Yup, found the sheets.  Yeah, i'm a smoker, so carbon is the least of my worries.  (and thanks for pointing out the MRP)


----------



## SBK (Oct 18, 2006)

I'm not joking about the carving-on-carbon thing. It can be nasty business. Please use proper precautions, smoker or otherwise. I have a little experience in this area from one of my other WW'd out two-wheeled projects. It's not hard to cut, a dremel or bandsaw works just fine. Edges are easily tuned up on a belt sander or (better yet) grinding wheel - just watch the splinters and the dust/fibers.


----------



## cruzthepug (Nov 28, 2004)

AndrewTO said:


> You know, this is one part I NEVER thought i'd see posted in here????? :eekster:
> 
> If for nothing else, and to savour the vanity in me, i'd love to see one done in carbon. Just for looks. I've never had my rings touch anything, so strictly for looks (vanity).
> 
> ...


FSA cyclocross guard


----------



## AndrewTO (Mar 30, 2005)

SBK said:


> I'm not joking about the carving-on-carbon thing. It can be nasty business. Please use proper precautions, smoker or otherwise. I have a little experience in this area from one of my other WW'd out two-wheeled projects. It's not hard to cut, a dremel or bandsaw works just fine.

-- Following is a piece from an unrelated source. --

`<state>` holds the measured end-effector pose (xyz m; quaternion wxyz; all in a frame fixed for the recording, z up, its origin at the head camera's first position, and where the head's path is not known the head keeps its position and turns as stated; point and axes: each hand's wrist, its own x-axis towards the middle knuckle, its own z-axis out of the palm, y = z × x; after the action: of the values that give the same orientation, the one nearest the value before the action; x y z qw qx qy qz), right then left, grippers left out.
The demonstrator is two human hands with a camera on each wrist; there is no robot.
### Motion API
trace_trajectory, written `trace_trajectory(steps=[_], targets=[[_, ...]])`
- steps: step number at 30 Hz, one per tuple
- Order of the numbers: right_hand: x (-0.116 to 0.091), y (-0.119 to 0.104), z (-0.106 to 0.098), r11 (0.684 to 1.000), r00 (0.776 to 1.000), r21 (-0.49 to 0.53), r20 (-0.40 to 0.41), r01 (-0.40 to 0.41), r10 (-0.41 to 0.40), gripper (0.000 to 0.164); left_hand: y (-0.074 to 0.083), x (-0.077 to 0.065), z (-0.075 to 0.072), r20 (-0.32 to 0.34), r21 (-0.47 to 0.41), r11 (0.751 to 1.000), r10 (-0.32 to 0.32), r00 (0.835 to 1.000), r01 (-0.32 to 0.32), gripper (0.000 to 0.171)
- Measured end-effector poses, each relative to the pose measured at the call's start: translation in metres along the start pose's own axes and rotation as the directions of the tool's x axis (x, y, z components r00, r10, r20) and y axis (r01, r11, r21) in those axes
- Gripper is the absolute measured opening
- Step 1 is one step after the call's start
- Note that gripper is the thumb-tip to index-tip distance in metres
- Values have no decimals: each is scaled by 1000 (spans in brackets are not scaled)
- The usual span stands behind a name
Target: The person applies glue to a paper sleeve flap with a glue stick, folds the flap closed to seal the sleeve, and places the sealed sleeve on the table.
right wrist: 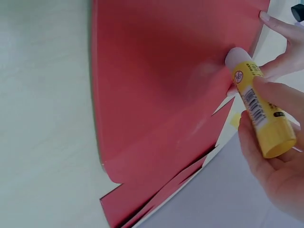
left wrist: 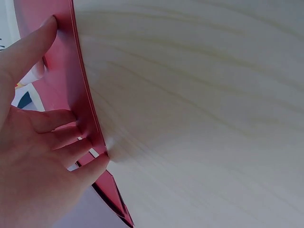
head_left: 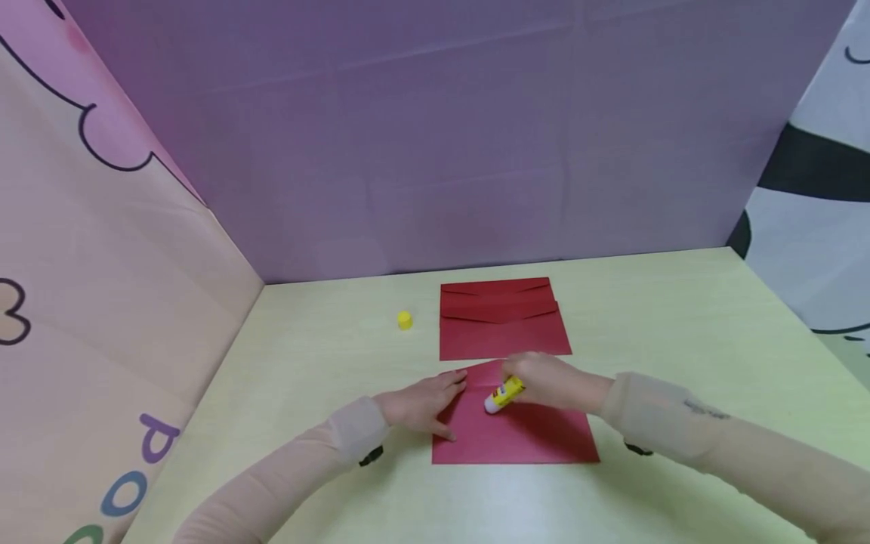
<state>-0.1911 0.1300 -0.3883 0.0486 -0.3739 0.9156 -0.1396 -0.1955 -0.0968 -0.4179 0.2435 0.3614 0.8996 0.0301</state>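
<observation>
A red paper envelope (head_left: 516, 442) lies on the table, its flap opened out toward the far side. My right hand (head_left: 544, 380) holds a yellow glue stick (right wrist: 261, 107) between thumb and fingers, tilted. Its white end meets the red paper near the fold in the right wrist view. With fingers spread, my left hand (head_left: 423, 404) presses on the envelope's left edge. The left wrist view shows the thumb and fingertips of that hand (left wrist: 42, 156) along this edge. Part of the flap is hidden behind my right hand.
Beyond the worked envelope lie overlapping red envelopes (head_left: 503, 338) with pointed flaps. A yellow cap (head_left: 405, 320) stands to their left on the pale wooden table (head_left: 326, 340). A purple cloth wall (head_left: 421, 151) rises at the back edge, with printed cloth at both sides.
</observation>
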Motion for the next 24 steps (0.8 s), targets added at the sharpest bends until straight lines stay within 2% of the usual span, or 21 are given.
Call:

Edges are easily tuned up on a belt sander or (better yet) grinding wheel - just watch the splinters and the dust/fibers.


Okay okay, I was just teasin'. I'm a machinist, too, so I hvae it "real good". (j/k again)

Yes, I do know that stuff is genuinely nasty. Beryllium ain't so good, either.

So, that link - you didn't do all that cf body work yourself, did you?!?!?!??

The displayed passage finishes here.